WHAT IS EXPECTED: Below are some records. Print exactly the lines between the one holding "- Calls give" and the one holding "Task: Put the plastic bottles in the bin", inclusive, and nothing else.

DATA LISTING:
·····

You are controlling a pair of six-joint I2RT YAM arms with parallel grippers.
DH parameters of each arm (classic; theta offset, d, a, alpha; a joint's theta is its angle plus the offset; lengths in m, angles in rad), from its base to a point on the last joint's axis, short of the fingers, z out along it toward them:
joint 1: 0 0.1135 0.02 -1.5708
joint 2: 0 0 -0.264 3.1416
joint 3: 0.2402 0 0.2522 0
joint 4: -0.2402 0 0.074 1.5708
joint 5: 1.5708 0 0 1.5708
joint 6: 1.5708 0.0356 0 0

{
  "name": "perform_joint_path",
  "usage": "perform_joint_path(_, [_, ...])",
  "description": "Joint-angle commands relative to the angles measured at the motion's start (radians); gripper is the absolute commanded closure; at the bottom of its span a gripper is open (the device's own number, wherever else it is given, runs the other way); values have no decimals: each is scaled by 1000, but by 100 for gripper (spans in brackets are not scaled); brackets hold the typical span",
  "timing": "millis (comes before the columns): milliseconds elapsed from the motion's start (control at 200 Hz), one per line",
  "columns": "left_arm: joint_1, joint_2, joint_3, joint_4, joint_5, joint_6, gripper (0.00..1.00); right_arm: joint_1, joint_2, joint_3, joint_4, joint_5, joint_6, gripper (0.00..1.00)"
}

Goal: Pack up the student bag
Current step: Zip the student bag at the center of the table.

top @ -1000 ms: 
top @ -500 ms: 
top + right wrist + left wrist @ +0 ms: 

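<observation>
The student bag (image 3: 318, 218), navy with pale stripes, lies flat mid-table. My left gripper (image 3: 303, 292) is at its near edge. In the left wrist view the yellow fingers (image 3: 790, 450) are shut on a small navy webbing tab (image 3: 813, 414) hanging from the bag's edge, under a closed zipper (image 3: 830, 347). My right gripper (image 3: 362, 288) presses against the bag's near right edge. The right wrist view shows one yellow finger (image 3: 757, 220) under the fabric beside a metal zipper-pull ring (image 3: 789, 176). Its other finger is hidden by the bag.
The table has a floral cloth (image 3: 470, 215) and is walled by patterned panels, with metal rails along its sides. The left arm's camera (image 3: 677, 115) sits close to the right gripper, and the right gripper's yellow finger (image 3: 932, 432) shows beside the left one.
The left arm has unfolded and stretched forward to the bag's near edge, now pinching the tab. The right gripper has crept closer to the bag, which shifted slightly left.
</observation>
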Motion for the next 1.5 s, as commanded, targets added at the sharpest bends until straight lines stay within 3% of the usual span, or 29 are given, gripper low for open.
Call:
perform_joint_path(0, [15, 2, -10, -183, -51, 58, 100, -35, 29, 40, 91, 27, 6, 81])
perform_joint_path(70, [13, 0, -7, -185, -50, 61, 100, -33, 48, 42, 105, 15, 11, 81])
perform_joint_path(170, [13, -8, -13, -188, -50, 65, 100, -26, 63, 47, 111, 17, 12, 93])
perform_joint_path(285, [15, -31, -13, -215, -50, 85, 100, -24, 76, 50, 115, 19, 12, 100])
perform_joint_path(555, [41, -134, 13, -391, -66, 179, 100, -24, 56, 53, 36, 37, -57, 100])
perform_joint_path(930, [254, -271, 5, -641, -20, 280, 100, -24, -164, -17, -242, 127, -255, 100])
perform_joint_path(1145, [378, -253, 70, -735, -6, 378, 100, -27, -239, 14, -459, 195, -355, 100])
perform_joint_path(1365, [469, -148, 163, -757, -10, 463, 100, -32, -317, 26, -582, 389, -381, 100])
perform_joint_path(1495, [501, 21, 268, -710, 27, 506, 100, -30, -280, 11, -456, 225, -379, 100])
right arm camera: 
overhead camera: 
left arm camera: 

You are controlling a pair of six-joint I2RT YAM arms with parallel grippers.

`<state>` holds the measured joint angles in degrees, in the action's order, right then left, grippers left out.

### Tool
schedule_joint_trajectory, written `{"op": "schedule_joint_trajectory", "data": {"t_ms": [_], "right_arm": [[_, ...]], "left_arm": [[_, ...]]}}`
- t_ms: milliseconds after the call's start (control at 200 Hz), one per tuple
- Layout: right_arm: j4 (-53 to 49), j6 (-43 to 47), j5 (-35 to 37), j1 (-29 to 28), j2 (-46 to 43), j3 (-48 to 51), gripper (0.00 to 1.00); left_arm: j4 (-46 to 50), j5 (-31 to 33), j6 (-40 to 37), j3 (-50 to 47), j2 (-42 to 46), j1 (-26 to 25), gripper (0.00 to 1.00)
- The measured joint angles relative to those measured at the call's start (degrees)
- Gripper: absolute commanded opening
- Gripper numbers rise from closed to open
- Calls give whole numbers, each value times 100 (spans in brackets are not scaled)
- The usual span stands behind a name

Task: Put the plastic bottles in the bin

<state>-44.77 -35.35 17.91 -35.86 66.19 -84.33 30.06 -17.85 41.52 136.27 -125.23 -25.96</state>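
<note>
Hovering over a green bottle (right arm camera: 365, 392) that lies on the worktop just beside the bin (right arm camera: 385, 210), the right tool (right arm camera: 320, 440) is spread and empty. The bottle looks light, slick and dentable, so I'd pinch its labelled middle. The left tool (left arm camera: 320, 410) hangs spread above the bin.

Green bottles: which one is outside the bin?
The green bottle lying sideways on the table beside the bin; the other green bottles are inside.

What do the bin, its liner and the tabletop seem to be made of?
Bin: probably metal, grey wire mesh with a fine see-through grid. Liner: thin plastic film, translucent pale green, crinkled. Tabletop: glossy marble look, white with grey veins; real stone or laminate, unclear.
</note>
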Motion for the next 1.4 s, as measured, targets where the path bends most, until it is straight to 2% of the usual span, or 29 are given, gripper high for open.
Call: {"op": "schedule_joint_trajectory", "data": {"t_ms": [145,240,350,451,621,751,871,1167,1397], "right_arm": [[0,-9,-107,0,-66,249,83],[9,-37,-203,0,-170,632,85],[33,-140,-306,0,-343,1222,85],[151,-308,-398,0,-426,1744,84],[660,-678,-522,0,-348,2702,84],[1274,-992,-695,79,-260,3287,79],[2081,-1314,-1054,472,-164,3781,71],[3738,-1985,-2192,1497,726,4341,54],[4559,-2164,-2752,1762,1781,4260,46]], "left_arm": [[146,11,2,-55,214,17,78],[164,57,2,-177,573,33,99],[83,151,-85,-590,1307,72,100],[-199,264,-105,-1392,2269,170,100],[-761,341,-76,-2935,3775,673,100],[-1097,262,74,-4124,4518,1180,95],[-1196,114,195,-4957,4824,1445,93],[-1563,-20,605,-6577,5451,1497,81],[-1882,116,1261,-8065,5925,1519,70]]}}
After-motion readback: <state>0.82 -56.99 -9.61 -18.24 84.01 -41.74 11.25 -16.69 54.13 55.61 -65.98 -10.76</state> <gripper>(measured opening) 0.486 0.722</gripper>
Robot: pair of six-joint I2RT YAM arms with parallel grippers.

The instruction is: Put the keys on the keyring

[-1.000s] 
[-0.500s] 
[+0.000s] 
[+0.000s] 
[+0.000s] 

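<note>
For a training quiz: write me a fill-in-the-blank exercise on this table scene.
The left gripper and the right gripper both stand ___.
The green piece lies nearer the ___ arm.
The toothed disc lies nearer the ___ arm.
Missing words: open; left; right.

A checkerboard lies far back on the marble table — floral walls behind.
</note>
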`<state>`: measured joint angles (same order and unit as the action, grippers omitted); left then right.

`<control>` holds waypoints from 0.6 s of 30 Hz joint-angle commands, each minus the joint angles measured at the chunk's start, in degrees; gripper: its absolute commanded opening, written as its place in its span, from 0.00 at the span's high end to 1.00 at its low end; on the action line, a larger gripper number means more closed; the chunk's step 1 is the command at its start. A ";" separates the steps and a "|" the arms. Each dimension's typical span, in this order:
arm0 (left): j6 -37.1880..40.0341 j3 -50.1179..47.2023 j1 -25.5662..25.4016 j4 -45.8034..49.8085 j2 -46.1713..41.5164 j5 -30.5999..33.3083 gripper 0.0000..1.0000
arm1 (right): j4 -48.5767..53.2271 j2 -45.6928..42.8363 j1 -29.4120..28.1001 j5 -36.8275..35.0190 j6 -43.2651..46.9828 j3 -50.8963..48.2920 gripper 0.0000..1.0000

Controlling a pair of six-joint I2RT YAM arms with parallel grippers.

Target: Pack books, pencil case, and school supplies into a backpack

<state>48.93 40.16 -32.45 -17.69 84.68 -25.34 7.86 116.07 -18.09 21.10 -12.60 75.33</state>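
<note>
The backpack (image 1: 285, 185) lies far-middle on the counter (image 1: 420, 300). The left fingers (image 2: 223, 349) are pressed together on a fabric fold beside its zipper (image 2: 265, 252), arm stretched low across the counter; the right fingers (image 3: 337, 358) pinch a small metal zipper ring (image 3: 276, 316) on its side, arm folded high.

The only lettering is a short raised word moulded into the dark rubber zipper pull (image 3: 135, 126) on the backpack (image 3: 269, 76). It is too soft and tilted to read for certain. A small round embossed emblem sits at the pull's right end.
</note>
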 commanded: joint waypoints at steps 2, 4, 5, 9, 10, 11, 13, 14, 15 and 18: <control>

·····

SOLUTION FOR THIS PROBLEM:
- Calls give whole numbers, each value times 100 (spans in brackets are not scaled)
- The usual span stands behind a name

Task: Put the plastic bottles in the bin

The exercise calls for nothing more than this answer.